Formation and evolution of planetary systems: the impact of high angular resolution optical techniques

TL;DR

High angular resolution optical techniques have significantly advanced the understanding of planetary system formation and evolution by enabling detailed imaging of circumstellar environments and directly detecting exoplanets.

Contribution

This review highlights the recent progress and future prospects of high angular resolution visible and infrared techniques in studying extrasolar planetary systems.

Findings

Resolved circumstellar disks around young stars.

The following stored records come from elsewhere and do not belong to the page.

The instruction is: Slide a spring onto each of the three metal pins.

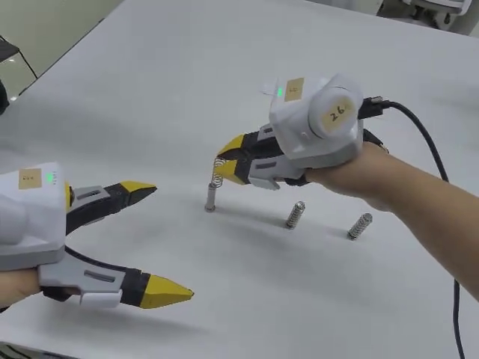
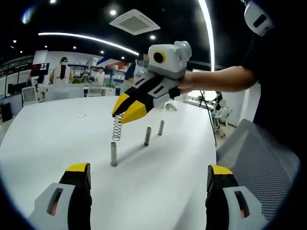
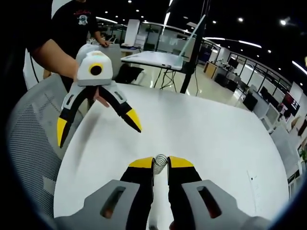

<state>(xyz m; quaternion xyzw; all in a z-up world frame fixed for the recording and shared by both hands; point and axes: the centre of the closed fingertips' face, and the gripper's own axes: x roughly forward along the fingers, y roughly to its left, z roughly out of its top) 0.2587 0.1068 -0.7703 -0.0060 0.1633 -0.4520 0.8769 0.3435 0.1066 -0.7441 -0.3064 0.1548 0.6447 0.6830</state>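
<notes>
Spring [image 1: 218,170] clamped in the jaws of the right gripper [image 1: 227,161] hangs just above the bare pin [image 1: 211,197] in the middle of the table [image 1: 150,82], left gripper [image 1: 172,241] gaping wide, and any tilt could snag the tip and topple it!

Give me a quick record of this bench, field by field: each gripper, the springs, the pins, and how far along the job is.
Left gripper: open, holding nothing, low over the table
Right gripper: shut on the held spring
Held spring: roughly upright, its lower end at the top of the bare pin
Bare pin: stands upright, no spring seated on it yet
Middle pin: spring already on it
End pin: spring already on it
Progress: two of three pins done
</notes>
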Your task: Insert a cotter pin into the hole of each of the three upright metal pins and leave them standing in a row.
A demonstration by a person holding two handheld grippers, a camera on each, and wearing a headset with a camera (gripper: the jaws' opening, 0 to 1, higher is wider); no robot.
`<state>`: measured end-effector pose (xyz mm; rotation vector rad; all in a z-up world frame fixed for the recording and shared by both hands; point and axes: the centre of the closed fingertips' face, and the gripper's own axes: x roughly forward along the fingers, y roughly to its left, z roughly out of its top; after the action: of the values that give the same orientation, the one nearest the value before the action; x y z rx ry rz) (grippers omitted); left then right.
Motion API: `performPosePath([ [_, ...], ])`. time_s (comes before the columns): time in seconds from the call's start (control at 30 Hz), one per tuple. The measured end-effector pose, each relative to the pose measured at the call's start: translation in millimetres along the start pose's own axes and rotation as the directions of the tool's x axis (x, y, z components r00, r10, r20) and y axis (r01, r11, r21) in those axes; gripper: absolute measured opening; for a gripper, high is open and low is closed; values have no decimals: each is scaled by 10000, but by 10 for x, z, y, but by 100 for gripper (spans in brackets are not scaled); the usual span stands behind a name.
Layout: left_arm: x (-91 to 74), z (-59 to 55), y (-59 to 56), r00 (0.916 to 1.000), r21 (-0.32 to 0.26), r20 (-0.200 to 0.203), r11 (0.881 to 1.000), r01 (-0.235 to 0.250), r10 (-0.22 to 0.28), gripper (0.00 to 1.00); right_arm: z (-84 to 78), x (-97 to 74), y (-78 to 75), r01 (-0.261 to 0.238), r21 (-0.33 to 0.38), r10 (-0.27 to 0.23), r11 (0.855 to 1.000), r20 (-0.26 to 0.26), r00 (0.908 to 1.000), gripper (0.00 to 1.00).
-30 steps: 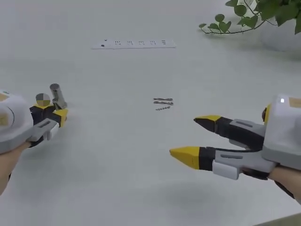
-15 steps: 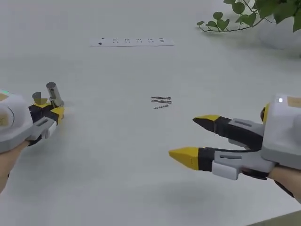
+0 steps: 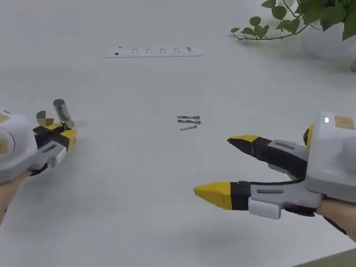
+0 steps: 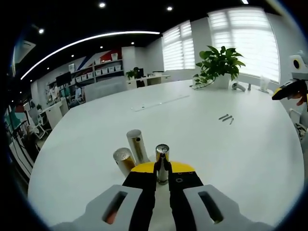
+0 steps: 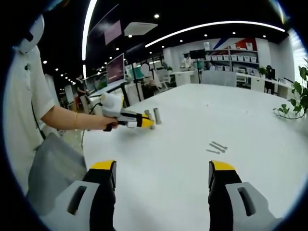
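Note:
Three short metal pins stand close together at the table's left. In the left gripper view my left gripper (image 4: 162,173) is shut on the nearest metal pin (image 4: 162,162), which stands upright between the yellow tips. The other two pins (image 4: 136,144) (image 4: 123,159) stand just beyond and to its left. The head view has that gripper (image 3: 65,135) at the left edge beside two pins (image 3: 60,112). Three cotter pins (image 3: 189,122) lie together mid-table, also in the right gripper view as cotter pins (image 5: 216,147). My right gripper (image 3: 221,165) hovers open, short of them, with nothing between its jaws.
A white power strip (image 3: 153,51) lies flat at the far side of the white table (image 3: 139,183). A leafy plant (image 3: 300,14) in a white pot stands at the back right. In the right gripper view a person's arm holds the left gripper (image 5: 137,121).
The right gripper's nearer jaw has dropped a little, so the gap between its jaws is wider. The left gripper stays on its pin. The head camera has shifted slightly.

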<state>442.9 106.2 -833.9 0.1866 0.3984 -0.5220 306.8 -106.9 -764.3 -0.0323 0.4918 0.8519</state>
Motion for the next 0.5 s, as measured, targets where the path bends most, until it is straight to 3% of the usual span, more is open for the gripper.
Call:
performPosePath([
  [0.3,-36,37,-142,9989,167,80,9988,461,-462,7,-25,-26,30,-23,-12,23,10000,-123,9999,83],
  [0.5,-58,36,-303,9948,466,64,9938,1008,-1012,7,-45,-28,64,-148,-62,146,9999,-232,9996,83],
])
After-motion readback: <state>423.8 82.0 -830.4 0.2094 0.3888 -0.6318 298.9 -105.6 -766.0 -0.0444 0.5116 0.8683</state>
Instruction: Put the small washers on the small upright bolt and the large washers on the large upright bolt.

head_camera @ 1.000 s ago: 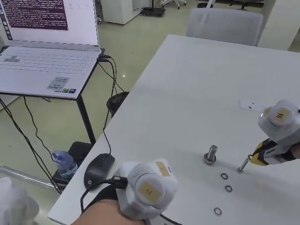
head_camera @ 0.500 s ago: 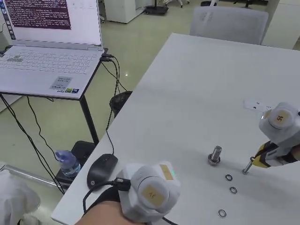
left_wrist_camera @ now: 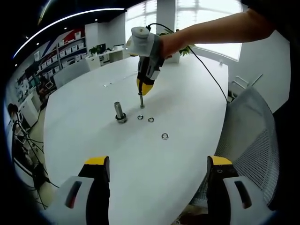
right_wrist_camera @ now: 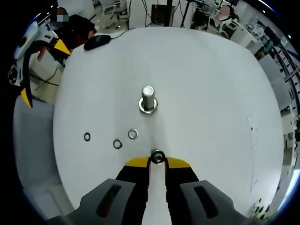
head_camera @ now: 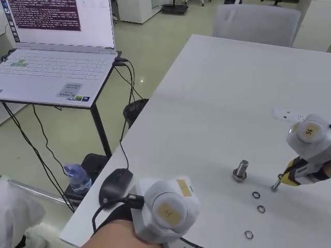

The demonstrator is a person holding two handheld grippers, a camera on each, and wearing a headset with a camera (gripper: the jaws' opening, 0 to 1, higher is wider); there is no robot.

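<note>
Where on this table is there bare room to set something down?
The wide table stretch beyond the large bolt, toward the chair, is bare; so is the strip between the mouse and the large bolt. It is crowded around the small bolt, the right gripper and the three washers.

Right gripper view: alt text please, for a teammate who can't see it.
The right tongs are closed on the small bolt, which stands upright on a white table. Just ahead stands the large bolt; three loose washers lie to its lower left.
</note>
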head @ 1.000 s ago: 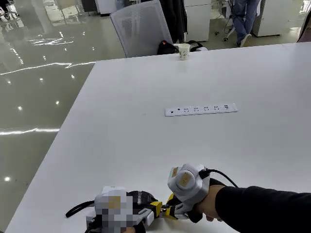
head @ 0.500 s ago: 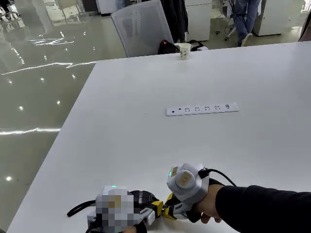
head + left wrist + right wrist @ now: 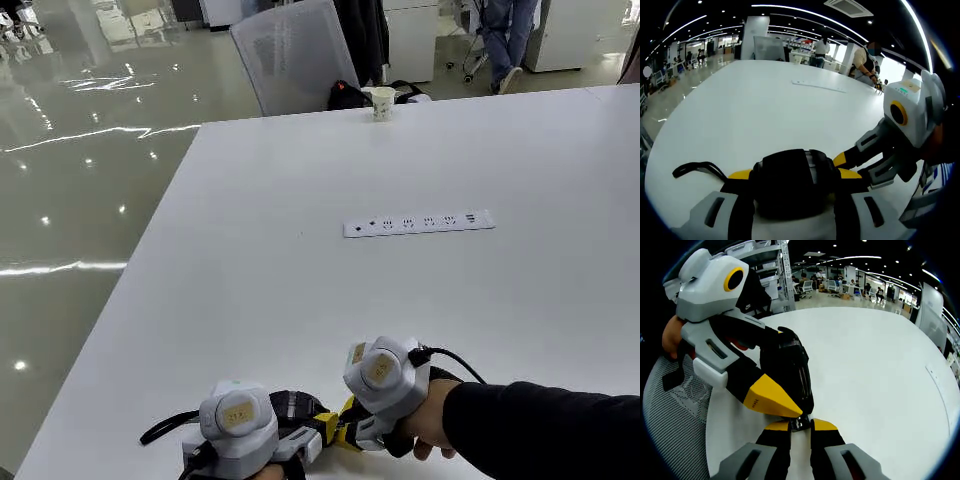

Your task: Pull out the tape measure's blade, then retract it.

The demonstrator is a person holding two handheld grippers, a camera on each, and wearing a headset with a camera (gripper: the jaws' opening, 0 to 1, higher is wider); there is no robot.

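White counter (image 3: 300, 200) bearing a white power strip (image 3: 419, 223) mid-top and a paper cup (image 3: 382, 103) at the far edge, its print unreadable. At the near edge, left tool (image 3: 795, 175) clenched around the black tape measure (image 3: 790, 190). Right tool (image 3: 801, 426) pinched on the blade end (image 3: 801, 422) right at the case, plain in the right gripper view. In the head view, that pinch masked by the tools' housings. Small print on a yellow fingertip (image 3: 767, 397), too fine to read.
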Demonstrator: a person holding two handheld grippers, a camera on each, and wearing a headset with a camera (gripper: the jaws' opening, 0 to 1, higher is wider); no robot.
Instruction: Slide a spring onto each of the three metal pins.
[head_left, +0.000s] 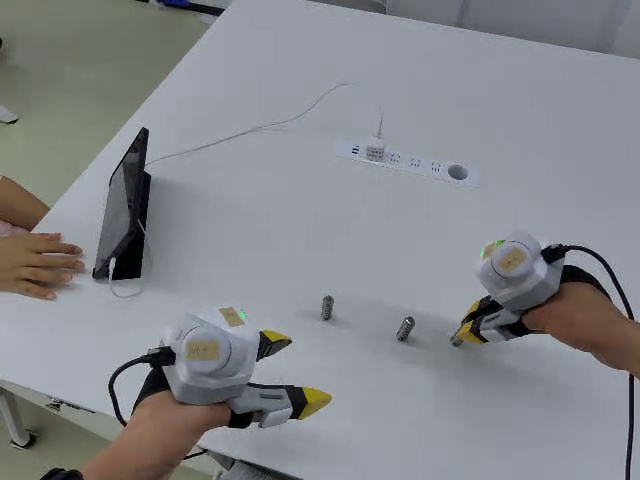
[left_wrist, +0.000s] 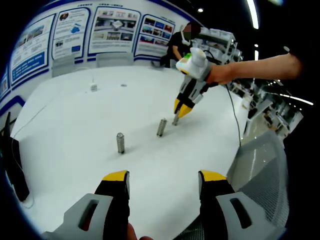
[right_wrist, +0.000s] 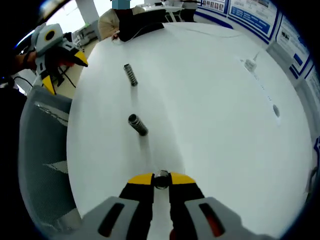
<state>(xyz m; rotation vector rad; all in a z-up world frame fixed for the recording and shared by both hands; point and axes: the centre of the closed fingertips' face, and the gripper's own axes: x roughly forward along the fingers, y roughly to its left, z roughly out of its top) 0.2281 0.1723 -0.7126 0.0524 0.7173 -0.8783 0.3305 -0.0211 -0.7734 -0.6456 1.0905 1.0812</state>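
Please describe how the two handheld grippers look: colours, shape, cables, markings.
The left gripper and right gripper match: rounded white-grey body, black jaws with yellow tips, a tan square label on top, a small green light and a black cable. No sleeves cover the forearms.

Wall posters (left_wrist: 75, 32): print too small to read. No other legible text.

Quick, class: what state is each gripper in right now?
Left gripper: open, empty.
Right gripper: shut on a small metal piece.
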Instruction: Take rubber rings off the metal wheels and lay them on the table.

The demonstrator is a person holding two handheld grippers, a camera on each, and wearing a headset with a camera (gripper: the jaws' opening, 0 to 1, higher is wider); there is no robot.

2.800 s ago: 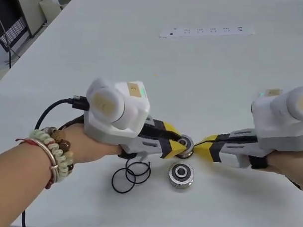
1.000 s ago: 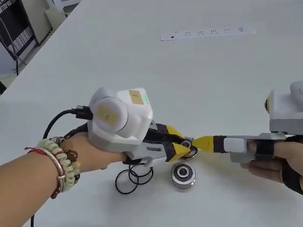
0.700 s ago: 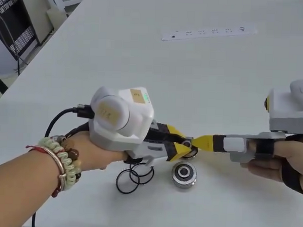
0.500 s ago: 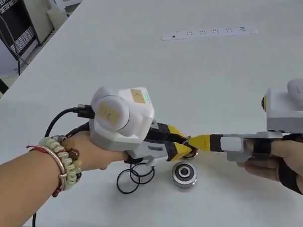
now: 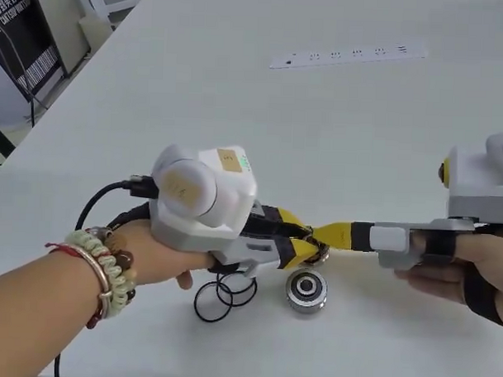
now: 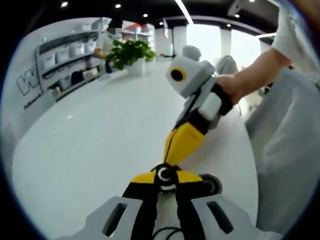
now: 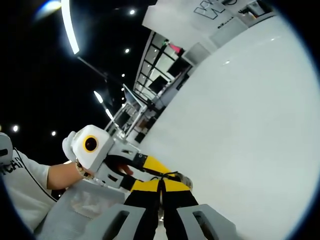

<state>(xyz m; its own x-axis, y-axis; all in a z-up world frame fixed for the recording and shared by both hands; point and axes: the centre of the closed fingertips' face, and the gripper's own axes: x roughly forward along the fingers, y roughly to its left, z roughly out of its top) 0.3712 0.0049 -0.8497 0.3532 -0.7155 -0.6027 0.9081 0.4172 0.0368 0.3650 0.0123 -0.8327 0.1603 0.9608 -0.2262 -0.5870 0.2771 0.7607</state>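
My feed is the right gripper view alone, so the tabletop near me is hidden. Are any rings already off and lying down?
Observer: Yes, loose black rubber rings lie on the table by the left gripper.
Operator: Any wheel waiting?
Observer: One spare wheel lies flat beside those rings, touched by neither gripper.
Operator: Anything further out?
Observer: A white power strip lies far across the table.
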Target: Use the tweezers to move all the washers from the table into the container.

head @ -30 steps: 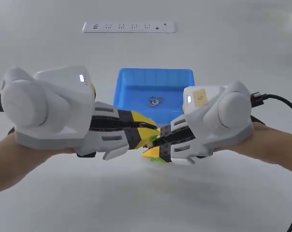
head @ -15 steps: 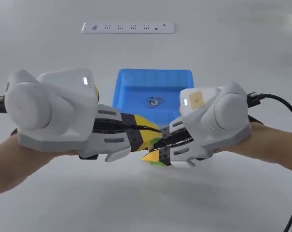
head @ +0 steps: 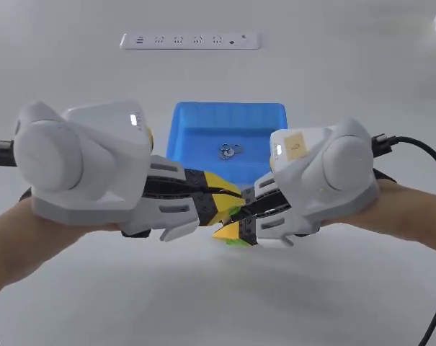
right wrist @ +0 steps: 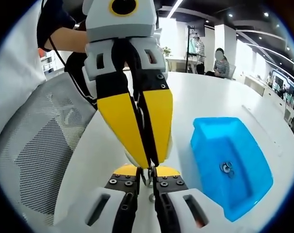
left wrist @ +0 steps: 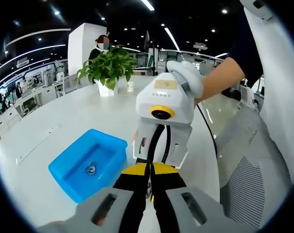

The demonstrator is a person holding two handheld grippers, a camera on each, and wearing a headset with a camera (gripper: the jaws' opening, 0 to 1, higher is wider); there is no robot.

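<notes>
Yellow label (head: 295, 145) on right tongs (head: 229, 232)

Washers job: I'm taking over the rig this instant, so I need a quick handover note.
Grippers: left gripper and right gripper both shut, tip to tip, on a thin metal piece, seemingly the tweezers.
Things: the container sits behind the grippers on the table.
Done: a few washers lie in it.
To do: I cannot tell whether any remain on the table; the grippers hide the spot beneath them.
</notes>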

Detected long-period giant exoplanets.

Improved models of planet formation environments.

Abstract

The direct images of giant extrasolar planets recently obtained around several main sequence stars represent a major step in the study of planetary systems. These high-dynamic range images are among the most striking results obtained by the current generation of high angular resolution instruments, which will be superseded by a new generation of instruments in the coming years. It is therefore an appropriate time to review the contributions of high angular resolution visible/infrared techniques to the rapidly growing field of extrasolar planetary science. During the last 20 years, the advent of the Hubble Space Telescope, of adaptive optics on 4- to 10-m class ground-based telescopes, and of long-baseline infrared stellar interferometry has opened a new viewpoint on the formation and evolution of planetary systems. By spatially resolving the optically thick circumstellar discs of gas and dust where planets are forming, these instruments have considerably improved our models of early circumstellar environments and have thereby provided new constraints on planet formation theories. High angular resolution techniques are also directly tracing the mechanisms governing the early evolution of planetary embryos and the dispersal of optically thick material around young stars. Finally, mature planetary systems are being studied with an unprecedented accuracy thanks to single-pupil imaging and interferometry, precisely locating dust populations and putting into light a whole new family of long-period giant extrasolar planets.